On ne sait jamais. Même à des milliers de kilomètres d’Alger, des paroles et des écrits critiques envers le régime peuvent mettre en danger. Pour avoir manifesté à Paris, Madrid ou Montréal, signé une pétition ou une tribune, laissé – ou liké – un commentaire sur Facebook, lâché quelques mots dans la presse ou récité un poème lors d’une marche, une partie de la diaspora algérienne préfère renoncer à retourner au pays, effrayée à l’idée d’être arrêtée une fois sur place. L’écrivain franco-algérien Boualem Sansal, 80 ans, interpellé à l’aéroport d’Alger le 16 novembre, avant d’être accusé d’« atteinte à l’intégrité du territoire national », est le dernier exemple de cet arbitraire du régime.

« La peur s’est malheureusement diffusée et a traversé les frontières », déplore Aïssa Rahmoune, secrétaire général de la Fédération internationale pour les droits humains. L’avocat algérien, réfugié politique en France, rappelle que le risque d’arrestation « est bien réel. Et cela concerne beaucoup de gens : des anonymes, de simples militants, des journalistes, des réalisateurs ou des opposants de renom ». En premier lieu, les sympathisants du Mouvement pour l’autodétermination de la Kabylie et du mouvement islamiste Rachad, deux organisations classées terroristes en Algérie.

Depuis le printemps 2020, aidées par l’épidémie de Covid-19, les autorités algériennes ont repris en main le pays secoué par le Hirak, le soulèvement pacifique et populaire qui avait tenté, un an plus tôt, de « dégager le système ». La répression s’est intensifiée contre toutes les voix dissidentes à l’intérieur du pays et contre celles venant d’ailleurs, particulièrement de France.

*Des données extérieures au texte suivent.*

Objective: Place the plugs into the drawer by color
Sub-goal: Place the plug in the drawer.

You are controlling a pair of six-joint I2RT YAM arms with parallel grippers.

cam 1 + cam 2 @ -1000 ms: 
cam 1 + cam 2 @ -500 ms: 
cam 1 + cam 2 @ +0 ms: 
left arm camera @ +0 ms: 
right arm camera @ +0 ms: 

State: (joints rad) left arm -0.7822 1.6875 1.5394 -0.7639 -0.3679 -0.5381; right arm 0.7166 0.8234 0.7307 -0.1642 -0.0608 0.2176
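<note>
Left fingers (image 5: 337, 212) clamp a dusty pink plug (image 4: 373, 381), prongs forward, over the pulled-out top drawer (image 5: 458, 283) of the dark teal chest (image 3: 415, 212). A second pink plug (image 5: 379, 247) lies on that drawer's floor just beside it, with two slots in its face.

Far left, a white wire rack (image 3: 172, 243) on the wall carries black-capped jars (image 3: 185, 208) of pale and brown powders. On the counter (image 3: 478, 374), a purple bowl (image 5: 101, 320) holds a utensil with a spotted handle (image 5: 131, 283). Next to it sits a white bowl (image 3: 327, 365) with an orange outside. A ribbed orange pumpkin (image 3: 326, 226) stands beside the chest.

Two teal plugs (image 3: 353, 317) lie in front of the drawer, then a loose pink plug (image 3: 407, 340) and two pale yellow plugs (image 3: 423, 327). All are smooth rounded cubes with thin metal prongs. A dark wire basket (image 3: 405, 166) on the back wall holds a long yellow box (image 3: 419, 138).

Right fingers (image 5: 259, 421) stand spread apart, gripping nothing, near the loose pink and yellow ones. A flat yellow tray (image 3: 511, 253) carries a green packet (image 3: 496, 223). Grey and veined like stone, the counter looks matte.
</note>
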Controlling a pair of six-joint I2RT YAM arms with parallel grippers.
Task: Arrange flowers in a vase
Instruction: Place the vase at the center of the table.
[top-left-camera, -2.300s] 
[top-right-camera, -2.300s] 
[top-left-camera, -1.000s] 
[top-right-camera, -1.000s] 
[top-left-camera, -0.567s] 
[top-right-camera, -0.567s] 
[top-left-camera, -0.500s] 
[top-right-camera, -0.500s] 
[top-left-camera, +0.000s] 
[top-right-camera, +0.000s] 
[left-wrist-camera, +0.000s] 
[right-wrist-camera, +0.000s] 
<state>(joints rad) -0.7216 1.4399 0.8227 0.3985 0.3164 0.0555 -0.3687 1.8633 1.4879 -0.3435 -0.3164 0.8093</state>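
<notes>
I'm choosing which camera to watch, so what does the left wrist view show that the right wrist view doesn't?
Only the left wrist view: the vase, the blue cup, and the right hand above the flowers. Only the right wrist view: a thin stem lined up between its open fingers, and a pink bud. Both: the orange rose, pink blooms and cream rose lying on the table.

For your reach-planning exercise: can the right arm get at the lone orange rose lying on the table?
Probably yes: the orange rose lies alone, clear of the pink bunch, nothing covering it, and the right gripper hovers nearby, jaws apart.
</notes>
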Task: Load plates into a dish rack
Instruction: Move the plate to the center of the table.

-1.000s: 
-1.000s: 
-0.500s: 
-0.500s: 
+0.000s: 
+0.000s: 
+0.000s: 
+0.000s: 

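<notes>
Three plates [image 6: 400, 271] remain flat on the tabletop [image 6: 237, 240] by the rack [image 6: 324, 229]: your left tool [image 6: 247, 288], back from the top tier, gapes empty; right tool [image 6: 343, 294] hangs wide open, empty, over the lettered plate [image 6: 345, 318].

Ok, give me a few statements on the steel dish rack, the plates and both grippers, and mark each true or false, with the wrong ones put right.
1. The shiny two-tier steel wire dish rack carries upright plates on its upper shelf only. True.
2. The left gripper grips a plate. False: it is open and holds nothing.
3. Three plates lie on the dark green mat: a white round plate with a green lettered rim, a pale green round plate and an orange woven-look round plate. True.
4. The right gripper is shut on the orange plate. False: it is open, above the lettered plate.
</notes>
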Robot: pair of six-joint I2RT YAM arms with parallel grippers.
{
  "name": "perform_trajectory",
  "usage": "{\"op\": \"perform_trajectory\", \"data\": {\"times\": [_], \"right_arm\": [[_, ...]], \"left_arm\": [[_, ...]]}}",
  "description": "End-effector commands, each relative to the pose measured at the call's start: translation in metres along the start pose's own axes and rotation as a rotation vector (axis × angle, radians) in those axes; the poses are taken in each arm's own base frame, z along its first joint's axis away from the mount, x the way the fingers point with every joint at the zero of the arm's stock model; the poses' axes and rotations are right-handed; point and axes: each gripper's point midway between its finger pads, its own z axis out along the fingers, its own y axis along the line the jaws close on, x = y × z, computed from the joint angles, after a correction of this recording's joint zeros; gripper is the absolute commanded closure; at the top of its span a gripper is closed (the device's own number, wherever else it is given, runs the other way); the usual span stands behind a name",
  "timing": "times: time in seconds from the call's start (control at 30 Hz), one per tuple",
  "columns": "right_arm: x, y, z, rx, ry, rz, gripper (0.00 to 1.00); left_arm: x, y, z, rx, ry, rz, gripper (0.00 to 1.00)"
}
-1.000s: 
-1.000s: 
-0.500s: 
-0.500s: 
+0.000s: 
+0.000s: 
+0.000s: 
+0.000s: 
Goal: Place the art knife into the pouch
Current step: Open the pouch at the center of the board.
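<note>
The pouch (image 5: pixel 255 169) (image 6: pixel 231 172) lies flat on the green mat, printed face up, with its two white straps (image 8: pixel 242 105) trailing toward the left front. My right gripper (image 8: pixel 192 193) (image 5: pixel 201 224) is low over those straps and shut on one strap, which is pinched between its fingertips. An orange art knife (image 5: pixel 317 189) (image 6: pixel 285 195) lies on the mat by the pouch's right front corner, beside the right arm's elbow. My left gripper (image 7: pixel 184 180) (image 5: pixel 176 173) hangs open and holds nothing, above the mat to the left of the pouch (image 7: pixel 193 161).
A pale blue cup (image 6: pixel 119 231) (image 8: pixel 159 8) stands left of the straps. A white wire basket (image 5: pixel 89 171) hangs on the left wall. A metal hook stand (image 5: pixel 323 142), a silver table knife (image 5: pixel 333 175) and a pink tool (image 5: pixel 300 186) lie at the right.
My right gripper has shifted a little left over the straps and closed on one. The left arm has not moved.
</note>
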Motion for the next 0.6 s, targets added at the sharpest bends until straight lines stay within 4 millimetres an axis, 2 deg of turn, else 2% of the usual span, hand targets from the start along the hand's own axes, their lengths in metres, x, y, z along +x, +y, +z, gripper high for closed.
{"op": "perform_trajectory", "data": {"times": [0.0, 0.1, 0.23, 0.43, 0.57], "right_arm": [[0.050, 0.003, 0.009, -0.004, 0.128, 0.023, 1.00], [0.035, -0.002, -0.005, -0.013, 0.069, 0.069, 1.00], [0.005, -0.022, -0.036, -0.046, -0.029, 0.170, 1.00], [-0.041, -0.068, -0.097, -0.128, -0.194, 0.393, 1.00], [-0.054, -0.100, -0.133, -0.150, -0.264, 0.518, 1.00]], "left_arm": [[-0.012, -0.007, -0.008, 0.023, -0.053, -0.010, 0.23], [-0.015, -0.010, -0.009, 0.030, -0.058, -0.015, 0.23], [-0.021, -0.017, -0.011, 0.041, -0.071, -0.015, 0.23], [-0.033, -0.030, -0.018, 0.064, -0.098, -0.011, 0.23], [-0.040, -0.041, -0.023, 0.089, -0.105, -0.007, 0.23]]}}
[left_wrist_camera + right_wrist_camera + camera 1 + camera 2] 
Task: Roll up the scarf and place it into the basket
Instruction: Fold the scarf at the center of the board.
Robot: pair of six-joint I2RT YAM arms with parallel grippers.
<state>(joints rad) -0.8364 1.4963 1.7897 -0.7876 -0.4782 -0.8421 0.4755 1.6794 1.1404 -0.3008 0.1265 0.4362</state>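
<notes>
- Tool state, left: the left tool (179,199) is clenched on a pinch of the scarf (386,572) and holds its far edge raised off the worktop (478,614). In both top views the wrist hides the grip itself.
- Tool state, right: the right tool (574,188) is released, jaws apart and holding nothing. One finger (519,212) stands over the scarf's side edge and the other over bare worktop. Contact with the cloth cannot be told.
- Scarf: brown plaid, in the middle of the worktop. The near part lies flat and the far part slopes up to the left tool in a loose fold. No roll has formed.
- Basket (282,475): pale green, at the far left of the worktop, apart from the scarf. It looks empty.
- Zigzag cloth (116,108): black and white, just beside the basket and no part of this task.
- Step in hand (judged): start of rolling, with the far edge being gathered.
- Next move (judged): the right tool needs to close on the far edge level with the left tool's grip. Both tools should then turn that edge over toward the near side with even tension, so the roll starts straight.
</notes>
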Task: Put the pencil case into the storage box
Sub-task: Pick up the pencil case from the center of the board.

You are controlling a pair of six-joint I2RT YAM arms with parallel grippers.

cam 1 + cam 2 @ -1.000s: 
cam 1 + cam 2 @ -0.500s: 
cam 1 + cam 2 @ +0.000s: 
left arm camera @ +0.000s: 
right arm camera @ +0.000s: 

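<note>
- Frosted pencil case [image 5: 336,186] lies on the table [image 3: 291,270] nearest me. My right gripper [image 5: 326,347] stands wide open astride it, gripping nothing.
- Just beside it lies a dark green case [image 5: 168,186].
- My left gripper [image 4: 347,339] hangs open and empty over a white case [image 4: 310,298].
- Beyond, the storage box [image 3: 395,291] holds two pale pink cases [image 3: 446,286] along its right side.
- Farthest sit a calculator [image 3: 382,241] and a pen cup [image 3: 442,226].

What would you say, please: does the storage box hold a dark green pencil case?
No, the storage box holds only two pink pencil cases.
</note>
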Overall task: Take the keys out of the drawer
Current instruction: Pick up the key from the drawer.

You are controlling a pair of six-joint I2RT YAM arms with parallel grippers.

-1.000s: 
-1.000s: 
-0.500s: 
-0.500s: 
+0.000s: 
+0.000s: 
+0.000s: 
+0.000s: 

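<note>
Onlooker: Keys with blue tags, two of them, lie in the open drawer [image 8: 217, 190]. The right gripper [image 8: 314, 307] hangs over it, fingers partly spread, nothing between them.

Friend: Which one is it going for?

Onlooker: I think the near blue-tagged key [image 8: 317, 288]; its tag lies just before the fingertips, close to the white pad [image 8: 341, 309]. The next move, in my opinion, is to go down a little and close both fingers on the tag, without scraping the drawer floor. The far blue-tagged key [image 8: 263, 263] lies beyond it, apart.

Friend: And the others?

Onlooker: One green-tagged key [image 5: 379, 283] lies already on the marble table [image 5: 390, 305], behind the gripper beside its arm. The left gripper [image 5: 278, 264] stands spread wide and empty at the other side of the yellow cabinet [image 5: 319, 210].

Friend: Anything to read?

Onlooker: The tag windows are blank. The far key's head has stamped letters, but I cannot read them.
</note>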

« Il est arrivé que des ambassadeurs en poste à Alger alertent des binationaux sur les dangers qu’ils encourent en se rendant en Algérie », confie un diplomate français. Il relève, aussi, qu’Alger a demandé à Paris, à plusieurs reprises, que des opposants lui soient « livrés », sans obtenir gain de cause.

« Pousser les militants à s’autocensurer »

Le 26 novembre, l’Institut du Caire pour les études des droits de l’homme a publié un rapport qui dénonce la « traque » des opposants à l’étranger. Intitulé « Algérie, recours à des méthodes de répression transnationale pour étouffer la dissidence », le document indique que « le gouvernement algérien envoie un message clair : personne n’est hors d’atteinte. Il dissuade ainsi les opposants et militants potentiels ».